About this task → Your answer should be the lines below from the one holding "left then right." through the one holding "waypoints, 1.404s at", copied exactly and with nothing else.

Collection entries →
======
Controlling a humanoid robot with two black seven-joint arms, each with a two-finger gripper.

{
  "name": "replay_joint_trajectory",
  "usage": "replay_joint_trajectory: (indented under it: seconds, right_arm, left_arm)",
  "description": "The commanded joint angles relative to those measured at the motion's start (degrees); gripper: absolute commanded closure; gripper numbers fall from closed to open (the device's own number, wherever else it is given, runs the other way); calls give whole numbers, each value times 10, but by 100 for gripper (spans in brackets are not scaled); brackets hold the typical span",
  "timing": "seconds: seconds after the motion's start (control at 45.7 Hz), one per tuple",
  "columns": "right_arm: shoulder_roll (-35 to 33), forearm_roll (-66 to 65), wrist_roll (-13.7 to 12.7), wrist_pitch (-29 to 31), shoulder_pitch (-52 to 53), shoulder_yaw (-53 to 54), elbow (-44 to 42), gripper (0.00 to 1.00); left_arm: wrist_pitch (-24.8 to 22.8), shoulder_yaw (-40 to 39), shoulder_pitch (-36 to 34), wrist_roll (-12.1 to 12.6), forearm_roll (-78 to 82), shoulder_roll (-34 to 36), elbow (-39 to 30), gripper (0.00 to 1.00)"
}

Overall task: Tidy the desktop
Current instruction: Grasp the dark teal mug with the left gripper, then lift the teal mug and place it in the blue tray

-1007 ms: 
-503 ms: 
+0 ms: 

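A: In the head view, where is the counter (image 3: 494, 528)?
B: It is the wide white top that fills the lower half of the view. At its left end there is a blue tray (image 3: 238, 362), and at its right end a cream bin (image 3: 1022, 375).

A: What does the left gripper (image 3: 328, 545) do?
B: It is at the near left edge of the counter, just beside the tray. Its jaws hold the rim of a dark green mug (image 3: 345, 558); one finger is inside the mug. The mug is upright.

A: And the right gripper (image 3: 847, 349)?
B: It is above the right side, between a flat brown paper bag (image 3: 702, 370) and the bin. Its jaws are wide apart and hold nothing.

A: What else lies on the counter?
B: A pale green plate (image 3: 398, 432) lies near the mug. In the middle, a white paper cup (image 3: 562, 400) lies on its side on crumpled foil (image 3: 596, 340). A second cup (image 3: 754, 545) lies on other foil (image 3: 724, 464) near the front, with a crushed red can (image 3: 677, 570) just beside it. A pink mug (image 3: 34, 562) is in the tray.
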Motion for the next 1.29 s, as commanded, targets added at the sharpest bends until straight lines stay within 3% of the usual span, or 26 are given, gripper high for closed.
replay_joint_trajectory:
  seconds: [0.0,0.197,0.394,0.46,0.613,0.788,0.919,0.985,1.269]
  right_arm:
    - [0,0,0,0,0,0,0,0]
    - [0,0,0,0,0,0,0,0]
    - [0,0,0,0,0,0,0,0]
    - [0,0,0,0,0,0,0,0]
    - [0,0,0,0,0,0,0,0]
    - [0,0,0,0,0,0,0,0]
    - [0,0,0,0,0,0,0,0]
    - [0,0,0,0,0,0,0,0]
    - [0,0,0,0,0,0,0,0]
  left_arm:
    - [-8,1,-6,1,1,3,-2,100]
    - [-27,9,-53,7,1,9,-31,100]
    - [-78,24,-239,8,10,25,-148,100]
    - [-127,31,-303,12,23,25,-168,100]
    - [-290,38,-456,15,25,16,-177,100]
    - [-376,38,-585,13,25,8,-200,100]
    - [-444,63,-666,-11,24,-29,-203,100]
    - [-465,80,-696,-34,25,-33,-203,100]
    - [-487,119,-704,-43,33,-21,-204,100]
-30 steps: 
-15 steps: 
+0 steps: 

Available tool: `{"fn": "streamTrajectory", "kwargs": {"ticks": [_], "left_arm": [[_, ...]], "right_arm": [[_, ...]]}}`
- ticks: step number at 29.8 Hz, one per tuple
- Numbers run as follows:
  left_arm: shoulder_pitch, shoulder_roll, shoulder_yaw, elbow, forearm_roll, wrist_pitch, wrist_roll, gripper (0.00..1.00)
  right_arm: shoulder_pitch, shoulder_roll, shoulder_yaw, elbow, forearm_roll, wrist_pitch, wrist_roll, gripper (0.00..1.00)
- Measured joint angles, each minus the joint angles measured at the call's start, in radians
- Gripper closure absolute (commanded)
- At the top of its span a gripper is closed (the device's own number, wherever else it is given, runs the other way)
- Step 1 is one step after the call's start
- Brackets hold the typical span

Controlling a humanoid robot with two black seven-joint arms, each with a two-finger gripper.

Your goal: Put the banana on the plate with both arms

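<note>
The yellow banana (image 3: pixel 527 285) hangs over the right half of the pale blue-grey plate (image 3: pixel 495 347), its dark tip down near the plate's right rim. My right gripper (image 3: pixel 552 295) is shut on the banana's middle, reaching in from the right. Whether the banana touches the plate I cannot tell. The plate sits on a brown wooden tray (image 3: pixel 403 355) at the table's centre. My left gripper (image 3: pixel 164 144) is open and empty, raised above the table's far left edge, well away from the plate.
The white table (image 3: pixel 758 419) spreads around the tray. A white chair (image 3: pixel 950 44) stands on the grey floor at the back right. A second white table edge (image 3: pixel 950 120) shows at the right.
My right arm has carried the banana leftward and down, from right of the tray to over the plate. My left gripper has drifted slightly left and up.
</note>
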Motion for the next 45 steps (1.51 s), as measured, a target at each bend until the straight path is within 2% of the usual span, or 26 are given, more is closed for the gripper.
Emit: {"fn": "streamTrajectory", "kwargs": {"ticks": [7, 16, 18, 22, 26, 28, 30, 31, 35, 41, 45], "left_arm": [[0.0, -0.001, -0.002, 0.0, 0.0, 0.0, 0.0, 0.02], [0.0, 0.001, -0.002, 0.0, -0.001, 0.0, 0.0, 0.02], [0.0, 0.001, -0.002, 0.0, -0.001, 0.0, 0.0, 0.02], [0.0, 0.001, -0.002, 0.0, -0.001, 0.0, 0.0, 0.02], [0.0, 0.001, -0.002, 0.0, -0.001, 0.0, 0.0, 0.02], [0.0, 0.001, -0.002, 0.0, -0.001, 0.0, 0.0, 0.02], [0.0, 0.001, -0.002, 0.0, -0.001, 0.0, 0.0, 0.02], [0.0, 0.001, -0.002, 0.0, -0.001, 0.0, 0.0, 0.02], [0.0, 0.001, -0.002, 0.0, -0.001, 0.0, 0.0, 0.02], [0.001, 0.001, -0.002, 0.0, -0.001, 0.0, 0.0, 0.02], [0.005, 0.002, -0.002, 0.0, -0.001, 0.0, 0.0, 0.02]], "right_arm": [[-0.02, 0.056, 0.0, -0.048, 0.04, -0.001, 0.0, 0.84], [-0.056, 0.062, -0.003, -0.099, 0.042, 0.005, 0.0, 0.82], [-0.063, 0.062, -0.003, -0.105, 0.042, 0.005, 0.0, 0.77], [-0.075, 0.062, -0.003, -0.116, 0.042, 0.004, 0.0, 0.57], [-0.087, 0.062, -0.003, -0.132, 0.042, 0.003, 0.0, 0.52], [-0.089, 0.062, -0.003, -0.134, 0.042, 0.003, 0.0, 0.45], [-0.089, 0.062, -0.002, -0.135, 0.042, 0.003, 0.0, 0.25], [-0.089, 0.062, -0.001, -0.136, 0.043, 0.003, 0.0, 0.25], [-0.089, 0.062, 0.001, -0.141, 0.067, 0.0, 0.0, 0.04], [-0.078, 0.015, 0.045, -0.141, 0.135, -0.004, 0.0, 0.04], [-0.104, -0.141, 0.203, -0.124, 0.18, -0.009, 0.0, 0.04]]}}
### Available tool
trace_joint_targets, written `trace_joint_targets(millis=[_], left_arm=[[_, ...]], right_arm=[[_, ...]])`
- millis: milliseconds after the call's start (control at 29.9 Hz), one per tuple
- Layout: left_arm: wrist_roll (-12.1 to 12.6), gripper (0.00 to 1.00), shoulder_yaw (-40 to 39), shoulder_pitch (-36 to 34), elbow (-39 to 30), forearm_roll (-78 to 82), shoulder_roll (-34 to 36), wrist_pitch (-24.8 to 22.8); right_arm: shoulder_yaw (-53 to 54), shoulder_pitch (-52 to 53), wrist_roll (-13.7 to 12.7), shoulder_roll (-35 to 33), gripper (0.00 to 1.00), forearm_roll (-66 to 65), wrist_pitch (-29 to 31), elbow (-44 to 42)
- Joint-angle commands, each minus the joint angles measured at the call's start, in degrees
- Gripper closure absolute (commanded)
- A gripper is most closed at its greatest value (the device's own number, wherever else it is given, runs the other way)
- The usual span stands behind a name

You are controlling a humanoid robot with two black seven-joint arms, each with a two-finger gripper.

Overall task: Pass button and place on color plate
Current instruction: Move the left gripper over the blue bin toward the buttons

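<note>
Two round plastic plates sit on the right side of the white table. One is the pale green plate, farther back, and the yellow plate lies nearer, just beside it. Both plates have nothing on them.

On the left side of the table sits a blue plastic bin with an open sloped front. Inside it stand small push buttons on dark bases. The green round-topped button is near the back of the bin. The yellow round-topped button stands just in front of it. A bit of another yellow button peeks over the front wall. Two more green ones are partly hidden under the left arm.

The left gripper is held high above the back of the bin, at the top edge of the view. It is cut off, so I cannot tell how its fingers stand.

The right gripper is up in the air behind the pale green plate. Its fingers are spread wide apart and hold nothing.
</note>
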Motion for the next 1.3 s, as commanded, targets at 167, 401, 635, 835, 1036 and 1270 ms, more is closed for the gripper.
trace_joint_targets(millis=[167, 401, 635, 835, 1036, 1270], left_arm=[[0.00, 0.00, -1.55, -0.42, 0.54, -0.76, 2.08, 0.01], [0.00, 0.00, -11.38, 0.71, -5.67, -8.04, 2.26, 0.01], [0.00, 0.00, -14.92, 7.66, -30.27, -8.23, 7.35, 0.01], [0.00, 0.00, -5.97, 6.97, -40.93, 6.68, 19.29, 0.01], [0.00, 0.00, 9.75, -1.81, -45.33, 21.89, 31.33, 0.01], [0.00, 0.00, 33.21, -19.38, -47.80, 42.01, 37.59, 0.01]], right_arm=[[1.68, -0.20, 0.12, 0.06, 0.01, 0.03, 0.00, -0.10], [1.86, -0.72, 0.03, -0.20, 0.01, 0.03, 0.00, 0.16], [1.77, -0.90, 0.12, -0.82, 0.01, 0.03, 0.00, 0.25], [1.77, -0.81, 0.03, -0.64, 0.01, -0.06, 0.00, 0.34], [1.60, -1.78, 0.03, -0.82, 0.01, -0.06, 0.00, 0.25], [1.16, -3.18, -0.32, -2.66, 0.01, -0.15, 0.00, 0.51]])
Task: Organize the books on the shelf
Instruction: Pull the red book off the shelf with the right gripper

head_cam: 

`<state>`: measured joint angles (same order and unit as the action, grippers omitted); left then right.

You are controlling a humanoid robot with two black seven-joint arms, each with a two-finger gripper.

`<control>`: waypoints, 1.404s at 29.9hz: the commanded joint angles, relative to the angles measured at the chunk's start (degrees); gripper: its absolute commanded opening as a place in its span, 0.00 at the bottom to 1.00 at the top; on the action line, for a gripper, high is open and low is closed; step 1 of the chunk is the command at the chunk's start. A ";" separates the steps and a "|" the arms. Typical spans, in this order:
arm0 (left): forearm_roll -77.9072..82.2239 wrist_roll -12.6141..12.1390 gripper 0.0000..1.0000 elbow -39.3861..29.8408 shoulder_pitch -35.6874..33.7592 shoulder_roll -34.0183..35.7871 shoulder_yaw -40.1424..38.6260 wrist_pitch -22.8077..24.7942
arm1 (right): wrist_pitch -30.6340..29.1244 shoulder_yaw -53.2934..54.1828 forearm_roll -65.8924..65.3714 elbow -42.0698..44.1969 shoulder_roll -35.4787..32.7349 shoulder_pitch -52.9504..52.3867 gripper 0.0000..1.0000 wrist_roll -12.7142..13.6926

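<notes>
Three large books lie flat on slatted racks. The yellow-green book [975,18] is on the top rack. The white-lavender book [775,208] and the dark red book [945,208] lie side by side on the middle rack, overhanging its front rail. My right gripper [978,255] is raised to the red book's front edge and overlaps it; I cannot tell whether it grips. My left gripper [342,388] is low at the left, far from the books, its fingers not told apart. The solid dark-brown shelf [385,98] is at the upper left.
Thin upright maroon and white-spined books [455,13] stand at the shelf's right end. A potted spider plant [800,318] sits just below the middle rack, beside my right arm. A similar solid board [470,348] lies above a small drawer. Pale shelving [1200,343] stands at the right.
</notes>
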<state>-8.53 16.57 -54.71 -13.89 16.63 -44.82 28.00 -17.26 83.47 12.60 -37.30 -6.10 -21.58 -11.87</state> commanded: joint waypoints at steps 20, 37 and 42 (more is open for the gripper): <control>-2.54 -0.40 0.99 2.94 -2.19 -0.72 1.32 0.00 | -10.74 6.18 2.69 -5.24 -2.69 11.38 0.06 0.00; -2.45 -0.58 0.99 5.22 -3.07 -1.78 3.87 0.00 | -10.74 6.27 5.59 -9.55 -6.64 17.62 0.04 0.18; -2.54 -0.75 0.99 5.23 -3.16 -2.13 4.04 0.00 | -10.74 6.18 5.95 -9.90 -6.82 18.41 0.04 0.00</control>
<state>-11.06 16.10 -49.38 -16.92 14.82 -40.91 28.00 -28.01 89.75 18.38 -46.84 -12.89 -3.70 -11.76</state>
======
Exercise output →
`<state>`: measured joint angles (same order and unit as the action, grippers omitted); left then right.

You are controlling a humanoid robot with two black seven-joint arms, each with a two-finger gripper.

`<control>`: waypoints, 1.404s at 29.9hz: the commanded joint angles, relative to the angles measured at the chunk's start (degrees); gripper: its absolute commanded opening as a place in its span, 0.00 at the bottom to 1.00 at the top; on the action line, for a gripper, high is open and low is closed; step 1 of the chunk is the command at the chunk's start. A ";" separates the steps and a "|" the arms. Typical spans, in this order:

No other output belongs with this exercise.